In 1993, Van Allen et al. proposed the second theory “multi-site closure model,” in which they hypothesized that there are five sites of initiation of neural tube closure and the NTDs occur at the “collision sites” of neural tube closure with opposing closure directions.[
Thus, the multisite closure theory is more inclusive than the zipper model but has the shortcomings that the double or multiple NTDs should have been more commonly seen but in reality only a few case reports are available. It may be explained by the hypothesis given by some and supported by Nakatsu et al., that such malformations, particularly the multiple NTDs, are usually incompatible with life. The other drawback has been the etiogenesis of cervical MMC.

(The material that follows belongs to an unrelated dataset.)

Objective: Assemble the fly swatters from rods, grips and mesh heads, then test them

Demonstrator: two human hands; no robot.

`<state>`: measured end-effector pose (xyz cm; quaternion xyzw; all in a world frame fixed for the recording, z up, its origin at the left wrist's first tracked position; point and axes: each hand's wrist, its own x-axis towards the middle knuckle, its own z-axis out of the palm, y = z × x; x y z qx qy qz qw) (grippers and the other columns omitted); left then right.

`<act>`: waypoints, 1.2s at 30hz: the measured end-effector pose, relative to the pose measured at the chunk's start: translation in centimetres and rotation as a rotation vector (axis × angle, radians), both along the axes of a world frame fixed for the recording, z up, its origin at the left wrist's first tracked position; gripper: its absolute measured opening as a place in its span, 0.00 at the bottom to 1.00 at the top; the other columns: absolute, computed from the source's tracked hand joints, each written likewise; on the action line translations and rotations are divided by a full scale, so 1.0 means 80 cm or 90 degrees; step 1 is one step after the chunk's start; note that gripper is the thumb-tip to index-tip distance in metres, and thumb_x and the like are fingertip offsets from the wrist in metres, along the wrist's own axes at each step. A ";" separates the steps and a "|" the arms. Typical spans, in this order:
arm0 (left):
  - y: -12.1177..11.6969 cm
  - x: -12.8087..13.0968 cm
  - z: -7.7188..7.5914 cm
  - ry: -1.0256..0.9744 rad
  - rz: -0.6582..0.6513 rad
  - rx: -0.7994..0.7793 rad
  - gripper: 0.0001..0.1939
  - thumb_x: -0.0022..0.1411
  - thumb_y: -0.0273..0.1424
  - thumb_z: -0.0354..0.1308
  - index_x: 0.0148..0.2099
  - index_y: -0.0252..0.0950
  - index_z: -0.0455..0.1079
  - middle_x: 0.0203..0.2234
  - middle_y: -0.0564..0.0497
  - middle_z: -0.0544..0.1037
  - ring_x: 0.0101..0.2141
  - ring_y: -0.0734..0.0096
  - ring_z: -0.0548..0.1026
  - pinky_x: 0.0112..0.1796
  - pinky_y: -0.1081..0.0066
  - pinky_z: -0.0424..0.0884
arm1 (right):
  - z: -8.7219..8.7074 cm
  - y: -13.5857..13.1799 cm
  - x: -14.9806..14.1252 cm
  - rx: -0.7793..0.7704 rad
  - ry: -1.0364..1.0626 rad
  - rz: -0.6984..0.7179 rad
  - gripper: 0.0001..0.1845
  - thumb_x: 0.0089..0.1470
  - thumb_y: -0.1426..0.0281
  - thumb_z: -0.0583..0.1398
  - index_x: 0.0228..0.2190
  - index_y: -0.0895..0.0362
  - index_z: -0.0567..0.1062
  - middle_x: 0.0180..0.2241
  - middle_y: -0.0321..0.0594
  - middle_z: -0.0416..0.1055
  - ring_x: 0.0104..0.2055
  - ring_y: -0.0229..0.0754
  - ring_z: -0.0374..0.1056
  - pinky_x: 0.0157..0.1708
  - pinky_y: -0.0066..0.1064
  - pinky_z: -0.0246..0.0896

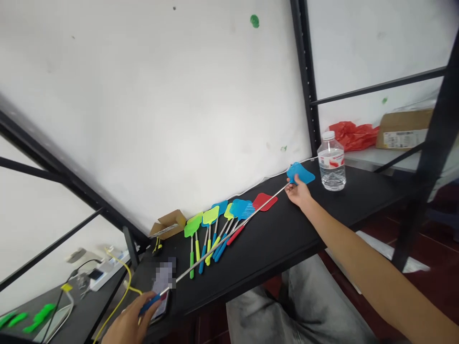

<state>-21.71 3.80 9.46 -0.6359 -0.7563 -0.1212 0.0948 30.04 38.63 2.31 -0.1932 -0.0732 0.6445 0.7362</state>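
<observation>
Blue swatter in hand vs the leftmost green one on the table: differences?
Shaft: the blue swatter shows a long one, the green swatter a short one.
Pose: the blue swatter is held at its handle by the left hand and near its head by the right hand; the green swatter lies on the black table.
Shared: flat head, thin shaft, handle coloured like the head.

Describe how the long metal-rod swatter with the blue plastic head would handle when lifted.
The swatter is probably light, given its slim rod. That rod looks straight, so seems fairly stiff, though its length may let it wobble. The thin, flat head likely flexes.
</observation>
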 end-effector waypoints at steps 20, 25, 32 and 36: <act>0.205 0.083 0.010 -0.824 -0.066 0.596 0.47 0.60 0.33 0.60 0.67 0.48 0.27 0.46 0.47 0.76 0.40 0.70 0.80 0.42 0.63 0.78 | 0.007 -0.017 -0.026 0.114 -0.070 0.137 0.10 0.62 0.72 0.56 0.31 0.57 0.75 0.38 0.45 0.79 0.31 0.36 0.74 0.31 0.25 0.74; 0.223 0.128 -0.017 -0.923 -0.060 0.600 0.54 0.62 0.32 0.58 0.67 0.50 0.14 0.57 0.42 0.70 0.53 0.63 0.74 0.46 0.61 0.78 | 0.004 -0.012 -0.020 0.139 -0.083 0.115 0.11 0.63 0.70 0.55 0.31 0.55 0.76 0.39 0.41 0.79 0.29 0.33 0.73 0.31 0.23 0.73; 0.234 0.128 -0.030 -1.039 -0.118 0.698 0.48 0.65 0.24 0.54 0.67 0.57 0.21 0.60 0.47 0.69 0.56 0.66 0.71 0.46 0.65 0.77 | 0.000 -0.011 -0.027 0.159 -0.147 0.156 0.08 0.60 0.74 0.57 0.34 0.55 0.77 0.43 0.43 0.79 0.33 0.37 0.75 0.32 0.27 0.73; 0.242 0.143 -0.041 -1.161 -0.183 0.583 0.14 0.70 0.32 0.46 0.55 0.42 0.63 0.50 0.43 0.78 0.48 0.65 0.78 0.39 0.73 0.77 | -0.001 -0.013 -0.030 0.159 -0.180 0.171 0.09 0.60 0.75 0.56 0.35 0.53 0.77 0.42 0.39 0.79 0.34 0.36 0.75 0.33 0.26 0.72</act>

Martínez-Frias et al. conducted an epidemiological study of 774 live-born infants with NTDs based on the multisite closure theory. They found that isolated closure failure is the most prevalent and the most commonly effected site is closure site 1 followed by sites 4 and 2, respectively. They also found that multiple closure defects are rare.
Split cord malformation, though a common association of meningomyelocele, has never been reported in the published literature with double meningocele.
Our case report further substantiate the “multisite closure model,” however, more research work on human neuro- embryology is needed to overcome the controversies of neural tube closure.